▶ WHAT YOU SHOULD DO
The word "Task": in how many lines of the records does it appear? Reply with the number alone.

▶ Source records
------------------------------------------------------------------------

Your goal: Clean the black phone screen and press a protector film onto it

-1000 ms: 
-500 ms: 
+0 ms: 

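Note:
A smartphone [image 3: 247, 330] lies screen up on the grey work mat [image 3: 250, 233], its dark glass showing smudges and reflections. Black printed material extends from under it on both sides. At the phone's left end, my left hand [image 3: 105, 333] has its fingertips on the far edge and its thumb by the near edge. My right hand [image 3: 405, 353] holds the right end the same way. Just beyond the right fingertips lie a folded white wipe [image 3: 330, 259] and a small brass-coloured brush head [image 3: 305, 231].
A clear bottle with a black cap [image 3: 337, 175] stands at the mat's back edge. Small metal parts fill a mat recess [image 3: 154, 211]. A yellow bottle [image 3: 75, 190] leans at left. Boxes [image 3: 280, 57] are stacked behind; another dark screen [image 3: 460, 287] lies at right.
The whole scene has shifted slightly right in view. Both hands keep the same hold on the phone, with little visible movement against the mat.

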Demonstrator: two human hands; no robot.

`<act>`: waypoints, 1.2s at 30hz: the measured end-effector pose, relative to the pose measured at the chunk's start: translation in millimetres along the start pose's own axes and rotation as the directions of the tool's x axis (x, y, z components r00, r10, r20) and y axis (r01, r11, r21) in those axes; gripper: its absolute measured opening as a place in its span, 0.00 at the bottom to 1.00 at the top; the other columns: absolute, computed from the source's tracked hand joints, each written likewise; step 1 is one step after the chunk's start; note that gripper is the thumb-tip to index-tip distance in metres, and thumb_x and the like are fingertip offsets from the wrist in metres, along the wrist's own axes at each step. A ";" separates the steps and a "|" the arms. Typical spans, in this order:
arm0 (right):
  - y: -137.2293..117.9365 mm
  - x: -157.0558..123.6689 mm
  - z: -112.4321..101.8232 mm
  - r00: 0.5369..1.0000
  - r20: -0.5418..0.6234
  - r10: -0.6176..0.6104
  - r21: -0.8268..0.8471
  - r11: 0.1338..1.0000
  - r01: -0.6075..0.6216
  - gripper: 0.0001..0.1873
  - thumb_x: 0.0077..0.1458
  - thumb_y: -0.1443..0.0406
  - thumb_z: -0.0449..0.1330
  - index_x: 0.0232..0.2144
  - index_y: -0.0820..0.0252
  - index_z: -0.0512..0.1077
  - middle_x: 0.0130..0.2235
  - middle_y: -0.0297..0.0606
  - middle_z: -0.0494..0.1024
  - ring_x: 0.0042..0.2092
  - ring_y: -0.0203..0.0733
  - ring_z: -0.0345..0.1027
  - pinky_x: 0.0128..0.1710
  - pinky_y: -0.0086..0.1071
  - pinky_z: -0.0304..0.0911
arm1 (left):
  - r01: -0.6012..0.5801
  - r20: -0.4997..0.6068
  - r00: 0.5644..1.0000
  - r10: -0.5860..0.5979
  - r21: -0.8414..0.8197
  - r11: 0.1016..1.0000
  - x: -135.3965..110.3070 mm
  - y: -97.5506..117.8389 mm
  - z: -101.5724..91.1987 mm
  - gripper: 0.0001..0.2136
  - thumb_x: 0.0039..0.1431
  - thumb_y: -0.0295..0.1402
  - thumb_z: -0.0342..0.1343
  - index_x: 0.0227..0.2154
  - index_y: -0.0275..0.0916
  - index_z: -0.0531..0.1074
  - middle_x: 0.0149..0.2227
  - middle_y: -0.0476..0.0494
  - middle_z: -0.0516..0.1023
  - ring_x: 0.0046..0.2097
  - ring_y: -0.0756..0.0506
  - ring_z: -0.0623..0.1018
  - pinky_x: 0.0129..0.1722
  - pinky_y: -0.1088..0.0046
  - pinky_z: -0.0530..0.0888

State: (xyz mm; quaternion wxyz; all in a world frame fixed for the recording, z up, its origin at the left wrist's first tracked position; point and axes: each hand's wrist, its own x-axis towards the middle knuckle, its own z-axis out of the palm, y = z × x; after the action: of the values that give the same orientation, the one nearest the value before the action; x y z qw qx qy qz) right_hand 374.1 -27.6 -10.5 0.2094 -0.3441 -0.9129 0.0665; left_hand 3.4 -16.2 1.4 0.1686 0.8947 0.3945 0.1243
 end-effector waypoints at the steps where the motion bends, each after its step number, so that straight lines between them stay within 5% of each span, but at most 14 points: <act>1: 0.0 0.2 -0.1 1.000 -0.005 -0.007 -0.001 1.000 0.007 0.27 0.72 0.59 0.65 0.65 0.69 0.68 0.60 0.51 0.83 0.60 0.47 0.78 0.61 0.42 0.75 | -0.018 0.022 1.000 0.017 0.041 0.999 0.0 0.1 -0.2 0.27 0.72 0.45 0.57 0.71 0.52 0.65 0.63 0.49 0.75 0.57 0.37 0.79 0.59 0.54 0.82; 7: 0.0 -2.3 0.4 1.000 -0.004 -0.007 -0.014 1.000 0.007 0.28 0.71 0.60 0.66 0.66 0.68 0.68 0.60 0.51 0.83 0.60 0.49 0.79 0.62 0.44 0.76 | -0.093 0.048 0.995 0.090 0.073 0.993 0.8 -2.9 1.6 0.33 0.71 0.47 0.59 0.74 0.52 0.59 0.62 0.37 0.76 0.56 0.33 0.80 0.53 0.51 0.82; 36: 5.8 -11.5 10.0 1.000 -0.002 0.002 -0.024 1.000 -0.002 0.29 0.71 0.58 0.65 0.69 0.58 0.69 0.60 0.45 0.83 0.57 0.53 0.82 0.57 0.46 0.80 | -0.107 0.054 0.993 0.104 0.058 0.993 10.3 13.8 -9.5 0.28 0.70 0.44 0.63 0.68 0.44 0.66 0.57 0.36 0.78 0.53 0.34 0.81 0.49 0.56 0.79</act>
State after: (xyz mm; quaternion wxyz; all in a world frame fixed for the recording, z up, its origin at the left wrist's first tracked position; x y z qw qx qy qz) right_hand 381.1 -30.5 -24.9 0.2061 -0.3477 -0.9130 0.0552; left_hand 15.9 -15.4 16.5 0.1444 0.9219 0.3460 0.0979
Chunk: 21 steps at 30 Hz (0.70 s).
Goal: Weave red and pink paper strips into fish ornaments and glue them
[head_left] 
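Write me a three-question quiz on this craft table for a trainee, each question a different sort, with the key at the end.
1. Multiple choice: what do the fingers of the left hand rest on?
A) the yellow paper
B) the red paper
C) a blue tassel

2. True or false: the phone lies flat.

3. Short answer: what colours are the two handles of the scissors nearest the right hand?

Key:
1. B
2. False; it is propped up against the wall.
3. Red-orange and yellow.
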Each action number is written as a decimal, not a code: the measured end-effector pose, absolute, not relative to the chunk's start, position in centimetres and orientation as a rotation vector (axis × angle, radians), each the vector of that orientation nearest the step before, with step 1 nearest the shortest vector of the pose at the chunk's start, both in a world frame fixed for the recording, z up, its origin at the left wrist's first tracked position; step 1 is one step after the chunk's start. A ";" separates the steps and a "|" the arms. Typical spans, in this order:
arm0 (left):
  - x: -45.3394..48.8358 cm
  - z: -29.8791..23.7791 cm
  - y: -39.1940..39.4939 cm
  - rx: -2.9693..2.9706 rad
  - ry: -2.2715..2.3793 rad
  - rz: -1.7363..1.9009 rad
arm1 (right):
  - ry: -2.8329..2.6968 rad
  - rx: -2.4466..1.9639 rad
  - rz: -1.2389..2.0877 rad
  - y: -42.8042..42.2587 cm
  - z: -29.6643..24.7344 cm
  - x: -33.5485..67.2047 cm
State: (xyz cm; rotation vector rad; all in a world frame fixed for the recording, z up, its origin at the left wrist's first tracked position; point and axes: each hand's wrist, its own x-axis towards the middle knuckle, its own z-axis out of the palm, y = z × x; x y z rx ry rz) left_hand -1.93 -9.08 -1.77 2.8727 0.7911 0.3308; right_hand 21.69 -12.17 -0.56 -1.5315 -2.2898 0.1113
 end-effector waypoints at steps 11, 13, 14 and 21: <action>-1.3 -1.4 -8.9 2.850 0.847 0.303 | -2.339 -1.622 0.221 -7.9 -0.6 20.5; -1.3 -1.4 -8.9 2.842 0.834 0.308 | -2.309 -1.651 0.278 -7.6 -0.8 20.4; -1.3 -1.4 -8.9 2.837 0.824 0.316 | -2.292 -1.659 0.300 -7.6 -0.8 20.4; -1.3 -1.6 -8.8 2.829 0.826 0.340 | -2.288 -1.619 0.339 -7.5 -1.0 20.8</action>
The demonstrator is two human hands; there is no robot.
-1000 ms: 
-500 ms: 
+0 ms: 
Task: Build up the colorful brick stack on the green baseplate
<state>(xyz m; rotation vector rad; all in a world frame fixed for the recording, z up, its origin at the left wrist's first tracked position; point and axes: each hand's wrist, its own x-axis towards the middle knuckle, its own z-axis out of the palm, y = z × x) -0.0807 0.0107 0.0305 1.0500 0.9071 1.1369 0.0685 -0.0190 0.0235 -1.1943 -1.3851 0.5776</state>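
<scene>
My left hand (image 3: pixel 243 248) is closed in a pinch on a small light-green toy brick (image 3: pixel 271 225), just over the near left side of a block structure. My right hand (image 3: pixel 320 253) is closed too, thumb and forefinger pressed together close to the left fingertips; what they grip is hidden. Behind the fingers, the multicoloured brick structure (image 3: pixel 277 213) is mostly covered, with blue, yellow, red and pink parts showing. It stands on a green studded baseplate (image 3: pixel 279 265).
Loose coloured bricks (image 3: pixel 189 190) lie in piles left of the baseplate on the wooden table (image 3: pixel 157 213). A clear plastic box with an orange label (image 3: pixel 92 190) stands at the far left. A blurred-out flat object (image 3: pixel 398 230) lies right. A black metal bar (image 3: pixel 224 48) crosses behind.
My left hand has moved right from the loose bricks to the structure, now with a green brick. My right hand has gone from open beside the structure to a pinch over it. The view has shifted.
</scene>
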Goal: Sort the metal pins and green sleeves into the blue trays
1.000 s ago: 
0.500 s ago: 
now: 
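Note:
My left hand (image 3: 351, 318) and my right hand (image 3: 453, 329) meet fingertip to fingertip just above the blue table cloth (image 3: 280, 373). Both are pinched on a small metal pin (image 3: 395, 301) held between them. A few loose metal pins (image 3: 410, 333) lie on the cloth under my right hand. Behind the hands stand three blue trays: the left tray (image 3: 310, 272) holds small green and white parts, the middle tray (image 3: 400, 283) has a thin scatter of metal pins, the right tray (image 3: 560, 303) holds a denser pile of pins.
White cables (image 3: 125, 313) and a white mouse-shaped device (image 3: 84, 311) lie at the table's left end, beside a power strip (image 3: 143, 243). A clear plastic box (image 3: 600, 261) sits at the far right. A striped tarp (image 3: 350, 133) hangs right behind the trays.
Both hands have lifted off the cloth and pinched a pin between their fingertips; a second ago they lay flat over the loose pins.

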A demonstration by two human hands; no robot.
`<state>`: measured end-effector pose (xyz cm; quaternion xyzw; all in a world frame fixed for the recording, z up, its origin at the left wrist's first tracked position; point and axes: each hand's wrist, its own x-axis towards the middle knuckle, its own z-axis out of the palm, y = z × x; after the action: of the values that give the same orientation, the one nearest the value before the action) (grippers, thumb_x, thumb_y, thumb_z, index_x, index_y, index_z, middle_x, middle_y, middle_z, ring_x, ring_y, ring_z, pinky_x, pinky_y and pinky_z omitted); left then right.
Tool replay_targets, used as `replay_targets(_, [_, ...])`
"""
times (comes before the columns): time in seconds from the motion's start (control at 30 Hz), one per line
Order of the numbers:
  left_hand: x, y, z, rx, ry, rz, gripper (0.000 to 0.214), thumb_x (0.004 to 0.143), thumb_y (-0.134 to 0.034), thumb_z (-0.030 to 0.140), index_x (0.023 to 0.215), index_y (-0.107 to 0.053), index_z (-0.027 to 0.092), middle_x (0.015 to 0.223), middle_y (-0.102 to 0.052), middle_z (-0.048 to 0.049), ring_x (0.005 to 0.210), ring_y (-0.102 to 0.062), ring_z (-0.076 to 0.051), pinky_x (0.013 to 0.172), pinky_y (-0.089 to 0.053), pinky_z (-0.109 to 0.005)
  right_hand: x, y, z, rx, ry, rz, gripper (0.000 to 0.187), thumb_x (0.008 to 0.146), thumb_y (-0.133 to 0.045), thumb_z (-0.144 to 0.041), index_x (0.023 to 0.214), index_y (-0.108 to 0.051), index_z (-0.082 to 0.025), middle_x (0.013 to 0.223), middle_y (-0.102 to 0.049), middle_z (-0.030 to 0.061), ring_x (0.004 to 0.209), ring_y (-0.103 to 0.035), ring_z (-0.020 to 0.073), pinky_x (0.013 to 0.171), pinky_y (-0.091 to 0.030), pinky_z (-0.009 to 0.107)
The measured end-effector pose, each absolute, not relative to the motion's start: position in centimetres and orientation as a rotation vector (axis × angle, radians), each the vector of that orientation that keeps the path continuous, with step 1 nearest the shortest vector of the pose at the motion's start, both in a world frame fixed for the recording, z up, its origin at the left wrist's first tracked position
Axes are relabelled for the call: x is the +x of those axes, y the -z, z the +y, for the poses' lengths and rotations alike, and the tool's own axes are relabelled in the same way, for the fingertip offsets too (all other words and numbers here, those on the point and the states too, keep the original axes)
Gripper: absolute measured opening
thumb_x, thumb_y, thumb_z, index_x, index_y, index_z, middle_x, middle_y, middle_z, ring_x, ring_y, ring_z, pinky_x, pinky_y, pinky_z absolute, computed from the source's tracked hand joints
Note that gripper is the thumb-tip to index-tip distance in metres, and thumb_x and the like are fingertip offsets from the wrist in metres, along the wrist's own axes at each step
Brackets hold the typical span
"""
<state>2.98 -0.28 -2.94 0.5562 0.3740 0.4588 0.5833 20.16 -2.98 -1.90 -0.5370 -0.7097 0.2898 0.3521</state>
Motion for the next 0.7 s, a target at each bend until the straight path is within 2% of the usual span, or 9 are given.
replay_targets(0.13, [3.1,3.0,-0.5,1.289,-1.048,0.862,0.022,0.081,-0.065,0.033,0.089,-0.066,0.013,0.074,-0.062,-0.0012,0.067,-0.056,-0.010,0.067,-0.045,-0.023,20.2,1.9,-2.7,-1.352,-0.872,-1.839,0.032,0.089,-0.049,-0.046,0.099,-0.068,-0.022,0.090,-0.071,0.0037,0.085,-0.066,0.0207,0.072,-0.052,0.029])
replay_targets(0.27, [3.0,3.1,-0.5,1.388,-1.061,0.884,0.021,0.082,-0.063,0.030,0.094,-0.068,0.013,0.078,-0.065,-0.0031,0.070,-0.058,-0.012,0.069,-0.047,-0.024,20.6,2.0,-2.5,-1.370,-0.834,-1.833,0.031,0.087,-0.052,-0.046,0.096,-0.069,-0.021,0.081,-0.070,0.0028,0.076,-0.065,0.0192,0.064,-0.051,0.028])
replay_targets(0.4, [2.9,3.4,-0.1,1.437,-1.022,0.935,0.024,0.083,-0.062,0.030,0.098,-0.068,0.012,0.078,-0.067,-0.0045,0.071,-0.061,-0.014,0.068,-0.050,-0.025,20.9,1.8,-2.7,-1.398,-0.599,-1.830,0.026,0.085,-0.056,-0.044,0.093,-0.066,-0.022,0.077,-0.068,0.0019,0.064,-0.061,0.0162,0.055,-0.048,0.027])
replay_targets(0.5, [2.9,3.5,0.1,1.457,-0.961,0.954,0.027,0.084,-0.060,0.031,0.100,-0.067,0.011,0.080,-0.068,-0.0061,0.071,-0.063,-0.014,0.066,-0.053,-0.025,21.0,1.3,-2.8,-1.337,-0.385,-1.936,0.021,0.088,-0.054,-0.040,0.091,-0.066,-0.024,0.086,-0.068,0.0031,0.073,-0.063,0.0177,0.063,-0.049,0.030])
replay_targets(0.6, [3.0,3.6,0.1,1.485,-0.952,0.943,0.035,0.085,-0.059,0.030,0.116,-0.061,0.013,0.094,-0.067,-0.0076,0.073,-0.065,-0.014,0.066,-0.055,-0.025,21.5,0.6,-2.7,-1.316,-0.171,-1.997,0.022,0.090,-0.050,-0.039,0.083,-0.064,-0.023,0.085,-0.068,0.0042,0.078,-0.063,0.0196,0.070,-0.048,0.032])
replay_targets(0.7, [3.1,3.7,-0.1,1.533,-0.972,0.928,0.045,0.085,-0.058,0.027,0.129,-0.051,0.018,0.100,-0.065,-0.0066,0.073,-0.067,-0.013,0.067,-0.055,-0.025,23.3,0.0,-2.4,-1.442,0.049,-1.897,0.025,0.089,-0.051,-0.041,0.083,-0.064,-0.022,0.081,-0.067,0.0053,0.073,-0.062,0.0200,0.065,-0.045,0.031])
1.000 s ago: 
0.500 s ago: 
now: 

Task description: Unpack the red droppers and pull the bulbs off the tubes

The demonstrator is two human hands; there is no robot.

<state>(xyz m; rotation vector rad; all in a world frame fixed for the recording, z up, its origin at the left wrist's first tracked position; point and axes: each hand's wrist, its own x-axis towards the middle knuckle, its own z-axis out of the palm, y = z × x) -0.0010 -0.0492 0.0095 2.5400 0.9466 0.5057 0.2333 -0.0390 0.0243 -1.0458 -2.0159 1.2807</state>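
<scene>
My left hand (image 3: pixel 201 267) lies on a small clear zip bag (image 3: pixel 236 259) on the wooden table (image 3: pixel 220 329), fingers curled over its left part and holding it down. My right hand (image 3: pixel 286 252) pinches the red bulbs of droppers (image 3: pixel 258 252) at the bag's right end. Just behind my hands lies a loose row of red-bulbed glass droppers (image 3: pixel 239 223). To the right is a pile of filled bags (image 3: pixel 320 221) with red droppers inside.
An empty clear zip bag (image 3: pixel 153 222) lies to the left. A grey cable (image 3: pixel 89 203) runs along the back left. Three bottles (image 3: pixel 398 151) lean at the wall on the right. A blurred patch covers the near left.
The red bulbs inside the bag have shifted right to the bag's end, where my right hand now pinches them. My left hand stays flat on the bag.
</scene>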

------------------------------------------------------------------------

▶ ANSWER FOR THIS EXERCISE
2